Un caos calmo, ma sostanzialmente diffuso, che volge interamente a vantaggio della Juventus. L'All-Star Team della Serie A che riesce, tra una smentita e l'altra di Marotta - ormai, nei confronti della stampa sportiva, più falso d'una moneta da 3 euro - , ad accumulare campioni su campioni, ed a intavolare un discorso atto a minimizzare il gap che la separa dalle grandi d'Europa. Tutte, da qui a un paio d'anni, pronte a darsi battaglia. Al Barcellona di Luis Enrique, al City di Guardiola, al Real di Zidane, al Bayern di Ancelotti, al PSG di Emery ed allo United di Mourinho, da quest'estate in avanti potremo tranquillamente sommare anche la Juventus di Allegri. La squadra delle squadre, che ha preso il meglio dalle sue concorrenti italiane, disegnandosi intorno una voragine, e che un po' come fece Perez, 16 anni fa, con Figo, ha iniziato il suo percorso galattico. Possibilmente, sperano i tifosi bianconeri, con ben altri risultati. A margine di questa campagna trasferimenti, che comprenderà l'acquisto più oneroso della storia del calcio italiano e la plusvalenza più alta della storia di quello mondiale, li meriterebbero tutti. Proprio come Higuain, che in futuro verrà giudicato per la sua scarsa "etica", il suo mancato attaccamento alla maglia e la sua poca riconoscenza verso la società che lo ha reso ciò che oggi è, ma che oggi, calcisticamente parlando, merita traguardi molto più importanti di quelli sinora raggiunti. Giusto fargliene un torto?

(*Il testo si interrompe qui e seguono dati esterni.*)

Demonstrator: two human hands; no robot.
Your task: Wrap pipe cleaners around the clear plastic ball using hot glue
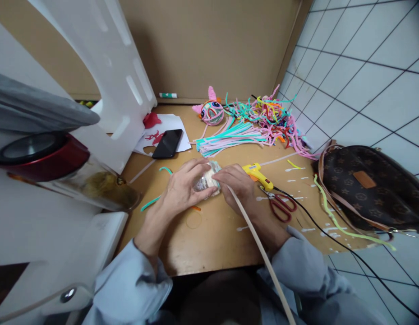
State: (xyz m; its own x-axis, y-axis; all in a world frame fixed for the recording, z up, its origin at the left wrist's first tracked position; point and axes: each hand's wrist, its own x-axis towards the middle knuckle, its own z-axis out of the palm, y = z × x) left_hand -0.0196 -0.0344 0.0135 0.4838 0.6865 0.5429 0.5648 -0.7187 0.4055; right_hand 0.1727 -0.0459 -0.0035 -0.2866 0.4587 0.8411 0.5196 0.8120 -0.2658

Forse sì, se si continua a intravedere il calcio come un gioco per bambini e non una professione, né un business di proporzioni incommensurabilmente superiori rispetto a quelle in cui c'erano le bandiere, e le fedi calcistiche paragonabili a quelle religiose.

L'importante è che, tra qualche tempo, non gli si scagli addosso una testa di maiale.